La capitale egiziana è esplosa perché solo due dei nove ufficiali imputati per la strage sono stati condannati; Port Said si è ribellata perché ritiene che la maggior parte dei condannati siano giovani innocenti individuati come capri espiatori dell’accaduto.
Forti le divergenze tra le due parti, ma comune la rabbia contro un verdetto che non riconosce il ruolo politico-istituzionale nella strage.

Al Cairo in migliaia sono scesi per le strade per manifestare la propria contrarietà al verdetto, in particolare contro la quasi totale assoluzione degli apparati di polizia. Migliaia di Ultras Ahlawy si sono ritrovati ieri mattina di fronte alla loro sede e da lì si sono diretti in varie direzioni della capitale egiziana, bloccando letteralmente la città: attaccate stazioni di polizia, incendiata la sede centrale della lega calcistica, bloccato il traffico ferroviario, bloccati diversi ponti.
Per tutta la giornata l’intera città è stata militarizzata: elicotteri, camionette e carri armati hanno per ore presidiato le più importanti zone della capitale egiziana, soprattutto la zona rossa, quella del parlamento e dei ministeri, il cui accesso è tuttora vietato.
Molte dunque le azioni degli Ultras Ahlawy, a cui sono seguiti duri scontri con le forze dell’ordine. Scontri che sono durati per tutta la giornata e che hanno portato, nei pressi di Qasr al-Nile, non lontano dalla città vecchia e da Piazza Tahrir, alla morte di due manifestanti.

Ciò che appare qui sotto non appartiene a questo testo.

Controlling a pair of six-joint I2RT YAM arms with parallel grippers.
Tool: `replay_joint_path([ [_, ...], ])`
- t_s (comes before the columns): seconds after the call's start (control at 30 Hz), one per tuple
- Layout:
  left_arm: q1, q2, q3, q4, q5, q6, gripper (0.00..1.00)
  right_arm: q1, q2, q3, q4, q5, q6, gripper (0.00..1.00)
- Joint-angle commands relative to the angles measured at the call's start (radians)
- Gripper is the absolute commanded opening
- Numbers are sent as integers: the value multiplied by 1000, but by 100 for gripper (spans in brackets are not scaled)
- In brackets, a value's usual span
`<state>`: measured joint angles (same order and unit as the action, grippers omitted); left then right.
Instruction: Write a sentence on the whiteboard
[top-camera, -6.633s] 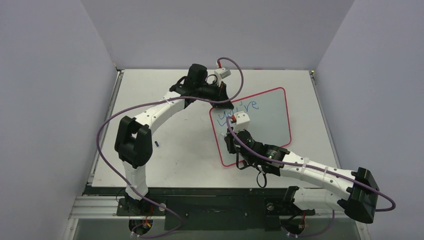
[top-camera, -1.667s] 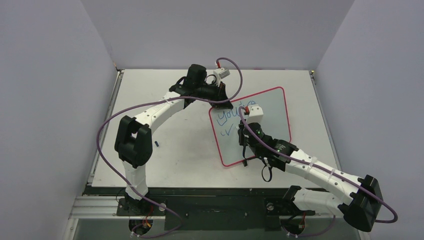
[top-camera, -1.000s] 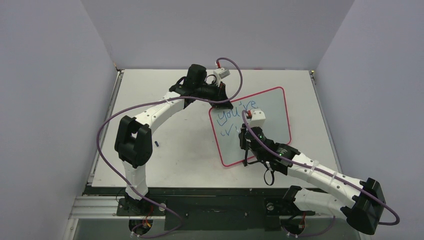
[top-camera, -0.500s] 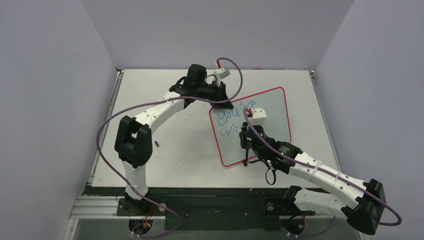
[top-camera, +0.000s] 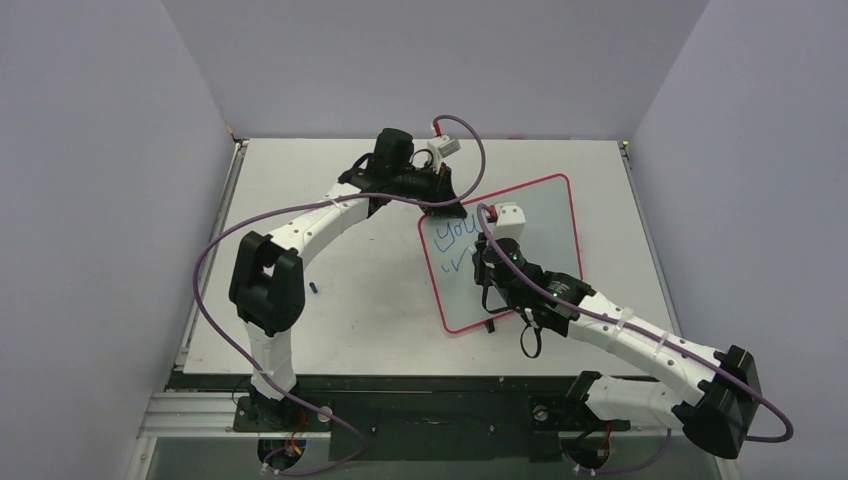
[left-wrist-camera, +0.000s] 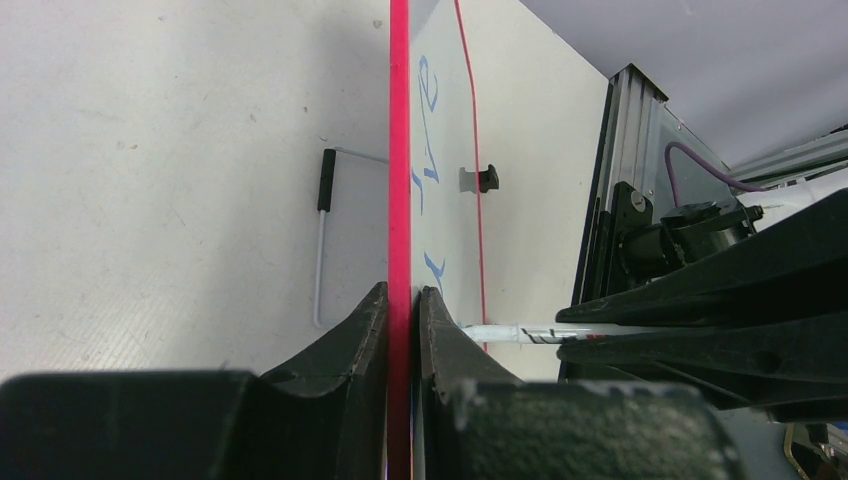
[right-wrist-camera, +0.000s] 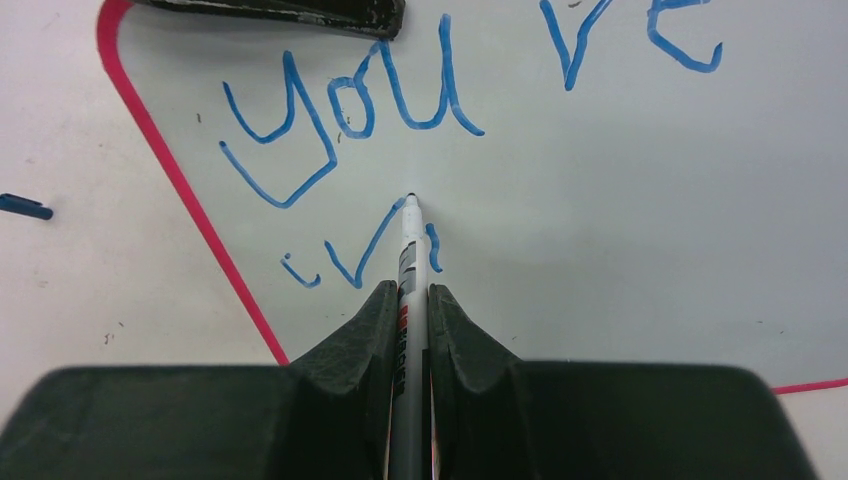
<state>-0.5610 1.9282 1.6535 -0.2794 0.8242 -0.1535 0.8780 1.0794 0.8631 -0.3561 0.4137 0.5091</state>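
Note:
The whiteboard (top-camera: 540, 230) with its pink-red frame stands tilted on the table, also in the right wrist view (right-wrist-camera: 620, 230). My left gripper (left-wrist-camera: 404, 300) is shut on its top edge (left-wrist-camera: 399, 150), near the board's far left corner (top-camera: 440, 205). My right gripper (right-wrist-camera: 410, 295) is shut on a white marker pen (right-wrist-camera: 410, 250), whose tip touches the board just under the first line. The sentence (right-wrist-camera: 360, 110) reads "you're" in blue, with a few short strokes (right-wrist-camera: 350, 255) of a second line below it. In the top view my right gripper (top-camera: 490, 262) hides part of the writing (top-camera: 455, 232).
A small dark blue pen cap (top-camera: 315, 288) lies on the white table left of the board, also in the right wrist view (right-wrist-camera: 22, 207). One black foot (left-wrist-camera: 485, 179) of the board and a wire stand (left-wrist-camera: 322, 230) show in the left wrist view. Grey walls enclose the table.
My right gripper with the pen has moved left and up over the board, back to the second line's strokes. A new short stroke stands after the "v" shape. The left arm has not moved.

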Motion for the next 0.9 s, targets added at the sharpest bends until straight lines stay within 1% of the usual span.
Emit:
replay_joint_path([
  [0.0,-24,-14,-9,-4,17,54,0,-15,33,19,61,-1,-9,0],
  [0.53,-25,-17,-8,-7,18,56,0,-24,-18,-75,52,15,26,0],
  [0.87,-26,-12,-6,-10,18,56,0,-22,-48,1,41,12,7,0],
])
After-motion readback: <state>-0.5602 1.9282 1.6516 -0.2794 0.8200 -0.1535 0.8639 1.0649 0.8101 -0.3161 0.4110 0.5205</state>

Sia al Cairo che a Port Said c’è tanta rabbia e indignazione per l’assoluzione di larga parte dell’apparato di polizia, ma le visioni discordano sulla colpevolezza o meno degli altri imputati.

A Port Said, infatti, in migliaia sono scesi in piazza per manifestare contro le condanne dei giovani che si ritiene siano stati individuati come capri espiatori della strage. Qui, consapevoli di come la strage abbia invece una matrice politico-istituzionale, si chiede di andarne a ricercare le cause e i colpevoli esclusivamente in quest’ambito e tra le forze dell’ordine. Molta dunque la rabbia a seguito della conferma delle condanne a carico dei 21 giovani di Port Said che, secondo tutta la cittadinanza, niente hanno avuto a che fare con la strage.
Molte le azioni di protesta durante la giornata: blocco dei collegamenti marini del porto di Suez, blocchi stradali e migliaia di persone in piazza.

Da diversi giorni ormai Port Said è in fiamme, giornalieri sono gli scontri con le forze dell’ordine. Almeno 8 sono le vittime solamente nell’ultima settimana, l’ultima registrata nella giornata di venerdì.

Dunque da una parte ci sono gli Ultras Ahlawy – lo ricordiamo, gruppo molto attivo nelle giornate che hanno portato alla caduta di Mubarak – dall’altra Port Said che accusa le autorità egiziane di aver condannato degli innocenti solo per non soccombere alle pressioni di un settore sociale forte come quello degli Ahlawy.

Port Said con la sua ammirevole battaglia di disobbedienza civile e di autogestione; gli Ultras Ahlawy con l’altrettanto rispettoso passato di primo piano nella rivolta egiziana. Molte le divergenze al momento, ma in queste possiamo comunque rintracciare una richiesta comune: da entrambe le parti – pur se al momento in forte contrapposizione – si chiede che per la strage di Port Said siano processati gli apparati statali.

Questa richiesta è accompagnata dalla consapevolezza comune di trovarsi di fronte ad un regime che, pur di cancellare le pagine buie della storia recente dell’Egitto come quella della strage di Port Said, non ha alcun problema a condannare ed uccidere.
E, ciò che conta di più, è che da una parte all’altra dell’Egitto l’obiettivo rimane sempre lo stesso: la caduta del regime, adesso!